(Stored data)

● ● ● ● ●

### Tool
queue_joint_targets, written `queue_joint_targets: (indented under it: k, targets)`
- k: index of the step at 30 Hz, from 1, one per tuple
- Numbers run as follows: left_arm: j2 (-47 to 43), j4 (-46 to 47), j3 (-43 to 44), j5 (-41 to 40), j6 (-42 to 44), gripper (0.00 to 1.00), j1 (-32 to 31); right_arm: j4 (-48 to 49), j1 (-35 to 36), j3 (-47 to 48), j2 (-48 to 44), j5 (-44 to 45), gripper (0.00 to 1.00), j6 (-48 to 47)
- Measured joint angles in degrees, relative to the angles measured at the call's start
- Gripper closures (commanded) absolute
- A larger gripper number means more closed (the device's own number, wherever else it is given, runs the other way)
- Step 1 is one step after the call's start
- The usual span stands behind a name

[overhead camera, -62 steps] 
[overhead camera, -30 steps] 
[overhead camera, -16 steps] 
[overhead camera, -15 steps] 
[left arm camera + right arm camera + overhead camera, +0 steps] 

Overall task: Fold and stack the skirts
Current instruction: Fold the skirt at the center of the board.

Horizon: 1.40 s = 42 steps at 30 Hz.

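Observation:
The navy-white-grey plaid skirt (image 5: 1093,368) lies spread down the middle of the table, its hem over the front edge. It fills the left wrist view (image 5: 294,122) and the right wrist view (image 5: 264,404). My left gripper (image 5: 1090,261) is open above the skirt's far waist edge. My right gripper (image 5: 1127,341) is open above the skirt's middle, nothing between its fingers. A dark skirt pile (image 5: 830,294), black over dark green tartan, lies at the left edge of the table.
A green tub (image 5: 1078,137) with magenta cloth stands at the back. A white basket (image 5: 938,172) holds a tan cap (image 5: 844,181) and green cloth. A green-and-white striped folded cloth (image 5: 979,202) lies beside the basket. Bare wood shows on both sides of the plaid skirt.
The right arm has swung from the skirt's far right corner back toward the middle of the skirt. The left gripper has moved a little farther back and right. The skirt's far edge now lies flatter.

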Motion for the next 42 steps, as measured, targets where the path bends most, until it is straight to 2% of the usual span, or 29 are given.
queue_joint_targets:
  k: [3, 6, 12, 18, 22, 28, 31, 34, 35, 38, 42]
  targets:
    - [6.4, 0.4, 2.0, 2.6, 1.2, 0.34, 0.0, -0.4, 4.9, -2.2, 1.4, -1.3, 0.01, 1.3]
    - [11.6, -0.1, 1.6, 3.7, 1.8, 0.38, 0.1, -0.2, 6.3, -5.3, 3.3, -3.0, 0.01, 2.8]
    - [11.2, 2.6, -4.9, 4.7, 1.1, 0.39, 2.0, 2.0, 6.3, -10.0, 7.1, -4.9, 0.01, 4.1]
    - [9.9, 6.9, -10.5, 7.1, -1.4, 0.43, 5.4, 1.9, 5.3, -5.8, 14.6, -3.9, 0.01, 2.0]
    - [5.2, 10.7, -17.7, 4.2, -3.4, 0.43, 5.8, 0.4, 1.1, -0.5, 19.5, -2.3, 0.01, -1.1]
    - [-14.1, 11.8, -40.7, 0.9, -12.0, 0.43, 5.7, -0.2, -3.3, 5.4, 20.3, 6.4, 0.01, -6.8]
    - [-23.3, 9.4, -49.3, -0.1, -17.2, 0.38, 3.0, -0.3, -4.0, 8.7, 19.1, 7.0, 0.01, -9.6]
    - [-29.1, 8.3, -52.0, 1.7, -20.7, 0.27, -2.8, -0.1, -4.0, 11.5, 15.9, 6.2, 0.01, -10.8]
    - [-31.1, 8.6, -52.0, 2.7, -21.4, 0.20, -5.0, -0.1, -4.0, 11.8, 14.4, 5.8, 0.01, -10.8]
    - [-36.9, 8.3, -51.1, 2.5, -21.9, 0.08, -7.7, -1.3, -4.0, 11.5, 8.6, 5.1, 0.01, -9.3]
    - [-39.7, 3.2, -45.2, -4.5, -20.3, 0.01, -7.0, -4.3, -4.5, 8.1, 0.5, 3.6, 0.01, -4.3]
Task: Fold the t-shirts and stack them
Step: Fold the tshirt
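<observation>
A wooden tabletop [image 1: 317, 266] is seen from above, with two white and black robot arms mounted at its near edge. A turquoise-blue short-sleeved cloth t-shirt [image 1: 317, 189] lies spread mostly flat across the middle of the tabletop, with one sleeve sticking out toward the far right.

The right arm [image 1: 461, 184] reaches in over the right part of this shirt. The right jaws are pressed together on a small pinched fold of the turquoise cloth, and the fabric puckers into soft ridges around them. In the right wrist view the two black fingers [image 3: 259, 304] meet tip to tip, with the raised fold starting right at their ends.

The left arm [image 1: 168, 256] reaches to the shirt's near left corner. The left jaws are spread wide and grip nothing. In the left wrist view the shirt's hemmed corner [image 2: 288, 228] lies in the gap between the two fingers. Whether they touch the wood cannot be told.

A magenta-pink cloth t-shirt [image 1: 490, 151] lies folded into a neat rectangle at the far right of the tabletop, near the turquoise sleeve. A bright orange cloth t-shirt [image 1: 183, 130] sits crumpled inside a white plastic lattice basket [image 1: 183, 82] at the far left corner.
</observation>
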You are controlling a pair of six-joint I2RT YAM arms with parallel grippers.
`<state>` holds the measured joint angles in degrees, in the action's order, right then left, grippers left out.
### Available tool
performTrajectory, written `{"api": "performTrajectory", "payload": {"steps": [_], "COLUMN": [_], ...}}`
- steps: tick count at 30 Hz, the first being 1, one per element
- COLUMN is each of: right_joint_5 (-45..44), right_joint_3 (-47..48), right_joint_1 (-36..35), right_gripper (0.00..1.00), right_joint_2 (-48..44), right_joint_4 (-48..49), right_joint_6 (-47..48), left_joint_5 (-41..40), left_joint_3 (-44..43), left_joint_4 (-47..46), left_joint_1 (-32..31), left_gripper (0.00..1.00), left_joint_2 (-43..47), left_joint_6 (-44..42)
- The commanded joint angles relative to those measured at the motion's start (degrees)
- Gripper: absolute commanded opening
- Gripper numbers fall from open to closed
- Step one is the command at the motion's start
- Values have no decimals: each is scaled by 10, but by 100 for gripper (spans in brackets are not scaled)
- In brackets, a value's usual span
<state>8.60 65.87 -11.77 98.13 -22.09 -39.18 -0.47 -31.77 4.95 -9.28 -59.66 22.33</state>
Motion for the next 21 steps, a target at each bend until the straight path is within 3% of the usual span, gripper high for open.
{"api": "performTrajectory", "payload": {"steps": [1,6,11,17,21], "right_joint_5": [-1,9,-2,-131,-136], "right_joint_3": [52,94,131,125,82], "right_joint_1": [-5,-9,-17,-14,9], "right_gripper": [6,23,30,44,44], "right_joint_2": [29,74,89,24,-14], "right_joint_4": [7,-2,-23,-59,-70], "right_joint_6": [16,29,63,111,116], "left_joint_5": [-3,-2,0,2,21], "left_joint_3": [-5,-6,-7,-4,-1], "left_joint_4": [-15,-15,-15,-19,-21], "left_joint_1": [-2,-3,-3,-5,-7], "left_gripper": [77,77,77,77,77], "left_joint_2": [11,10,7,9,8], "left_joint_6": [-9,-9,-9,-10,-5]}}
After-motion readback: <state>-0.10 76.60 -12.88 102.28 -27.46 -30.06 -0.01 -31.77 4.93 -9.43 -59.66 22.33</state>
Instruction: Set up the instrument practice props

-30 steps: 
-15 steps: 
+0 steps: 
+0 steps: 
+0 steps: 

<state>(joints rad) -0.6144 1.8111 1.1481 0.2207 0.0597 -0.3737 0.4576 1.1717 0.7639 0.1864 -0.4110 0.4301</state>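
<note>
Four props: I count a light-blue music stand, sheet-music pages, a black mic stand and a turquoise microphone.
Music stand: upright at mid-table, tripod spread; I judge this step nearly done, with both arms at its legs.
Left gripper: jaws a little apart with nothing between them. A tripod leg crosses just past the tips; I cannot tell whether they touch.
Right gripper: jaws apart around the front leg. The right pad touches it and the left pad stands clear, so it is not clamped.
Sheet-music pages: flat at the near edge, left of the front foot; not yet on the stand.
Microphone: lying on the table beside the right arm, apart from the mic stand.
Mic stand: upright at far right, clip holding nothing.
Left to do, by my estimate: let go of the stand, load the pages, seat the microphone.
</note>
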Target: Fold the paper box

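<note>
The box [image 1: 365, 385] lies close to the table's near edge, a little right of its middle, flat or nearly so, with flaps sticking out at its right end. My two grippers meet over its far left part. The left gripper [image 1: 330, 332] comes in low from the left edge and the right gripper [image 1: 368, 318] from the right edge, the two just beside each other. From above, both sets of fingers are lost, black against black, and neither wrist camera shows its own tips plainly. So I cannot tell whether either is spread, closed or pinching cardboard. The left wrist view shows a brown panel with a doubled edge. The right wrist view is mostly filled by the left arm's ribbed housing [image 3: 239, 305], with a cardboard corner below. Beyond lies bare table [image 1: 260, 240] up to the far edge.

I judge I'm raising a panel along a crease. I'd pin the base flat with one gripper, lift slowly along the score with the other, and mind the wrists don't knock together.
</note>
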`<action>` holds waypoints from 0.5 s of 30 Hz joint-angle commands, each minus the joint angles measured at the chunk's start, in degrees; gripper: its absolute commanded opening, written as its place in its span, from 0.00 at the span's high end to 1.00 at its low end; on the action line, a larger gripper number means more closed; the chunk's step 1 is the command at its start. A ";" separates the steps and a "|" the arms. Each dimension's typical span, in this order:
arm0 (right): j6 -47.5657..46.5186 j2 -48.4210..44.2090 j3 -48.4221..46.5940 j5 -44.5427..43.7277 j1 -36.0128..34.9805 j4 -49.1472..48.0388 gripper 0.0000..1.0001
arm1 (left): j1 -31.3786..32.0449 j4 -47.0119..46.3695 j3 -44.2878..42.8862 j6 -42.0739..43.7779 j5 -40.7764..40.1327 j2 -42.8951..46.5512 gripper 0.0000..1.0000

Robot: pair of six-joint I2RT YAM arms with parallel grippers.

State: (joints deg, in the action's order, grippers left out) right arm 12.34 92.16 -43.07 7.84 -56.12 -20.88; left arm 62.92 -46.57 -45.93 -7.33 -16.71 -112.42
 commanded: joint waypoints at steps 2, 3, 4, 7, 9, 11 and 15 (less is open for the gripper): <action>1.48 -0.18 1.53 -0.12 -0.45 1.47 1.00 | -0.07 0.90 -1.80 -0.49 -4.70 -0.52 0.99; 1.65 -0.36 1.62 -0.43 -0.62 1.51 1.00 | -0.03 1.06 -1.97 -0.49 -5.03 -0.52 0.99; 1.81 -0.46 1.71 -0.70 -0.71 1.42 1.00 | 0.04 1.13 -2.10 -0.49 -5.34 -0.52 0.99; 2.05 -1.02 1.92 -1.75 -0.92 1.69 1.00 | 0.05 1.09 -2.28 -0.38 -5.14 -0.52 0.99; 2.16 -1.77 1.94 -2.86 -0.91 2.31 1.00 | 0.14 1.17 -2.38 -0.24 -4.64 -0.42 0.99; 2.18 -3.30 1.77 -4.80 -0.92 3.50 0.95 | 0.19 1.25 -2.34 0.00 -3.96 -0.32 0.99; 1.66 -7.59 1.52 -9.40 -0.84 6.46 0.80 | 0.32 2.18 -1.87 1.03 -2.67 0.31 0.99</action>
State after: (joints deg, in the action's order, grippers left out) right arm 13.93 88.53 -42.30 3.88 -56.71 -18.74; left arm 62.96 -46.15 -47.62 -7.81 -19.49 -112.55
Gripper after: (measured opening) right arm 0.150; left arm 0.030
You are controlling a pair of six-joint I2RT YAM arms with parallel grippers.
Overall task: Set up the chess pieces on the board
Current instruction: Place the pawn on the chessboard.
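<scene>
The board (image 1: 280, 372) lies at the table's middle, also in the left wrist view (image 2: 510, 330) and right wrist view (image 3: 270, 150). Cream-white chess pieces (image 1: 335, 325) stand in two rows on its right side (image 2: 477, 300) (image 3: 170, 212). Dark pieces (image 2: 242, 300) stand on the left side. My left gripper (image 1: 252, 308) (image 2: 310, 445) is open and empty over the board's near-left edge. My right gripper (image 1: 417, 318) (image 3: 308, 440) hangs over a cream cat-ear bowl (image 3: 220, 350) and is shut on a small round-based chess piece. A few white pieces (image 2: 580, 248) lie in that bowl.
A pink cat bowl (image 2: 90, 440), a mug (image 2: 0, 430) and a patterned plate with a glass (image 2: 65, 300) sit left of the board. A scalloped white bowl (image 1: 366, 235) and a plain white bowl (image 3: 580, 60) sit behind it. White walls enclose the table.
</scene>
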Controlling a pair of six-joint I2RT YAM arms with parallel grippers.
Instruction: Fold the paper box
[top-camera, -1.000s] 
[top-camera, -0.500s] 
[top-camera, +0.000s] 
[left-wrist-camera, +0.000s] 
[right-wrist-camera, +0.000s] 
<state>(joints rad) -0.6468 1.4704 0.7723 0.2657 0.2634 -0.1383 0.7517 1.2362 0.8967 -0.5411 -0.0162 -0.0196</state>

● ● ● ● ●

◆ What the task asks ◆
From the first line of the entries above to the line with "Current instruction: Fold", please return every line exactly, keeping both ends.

◆ Answer section ◆
### Tool
queue_joint_targets, written `queue_joint_targets: (indented under it: k, targets)`
- k: index of the step at 30 Hz, from 1, one per tuple
- Numbers run as follows: left_arm: j2 (-47 to 43), j4 (-46 to 47), j3 (-43 to 44), j5 (-41 to 40), j6 (-42 to 44), gripper (0.00 to 1.00), j1 (-32 to 31); right_arm: j4 (-48 to 49), j1 (-35 to 36), j3 (-47 to 48), j2 (-48 to 44), j5 (-44 to 45), gripper (0.00 to 1.00), j6 (-48 to 47)
- Measured joint angles in degrees, relative to the angles measured at the call's start
- Gripper closures (commanded) absolute
- A larger gripper number means more closed (the device's own number, wherever else it is given, runs the other way)
- Step 1 is one step after the call's start
- The usual span stands behind a name

[overhead camera, -62 steps] 
[overhead camera, -30 steps] 
[overhead camera, -16 steps] 
[overhead camera, -15 steps] 
[left arm camera + right arm camera + overhead camera, +0 steps] 

Overall task: Fold and stack the skirts
Current instruction: Fold the skirt at the center of the board.

That is the complete output for this exercise.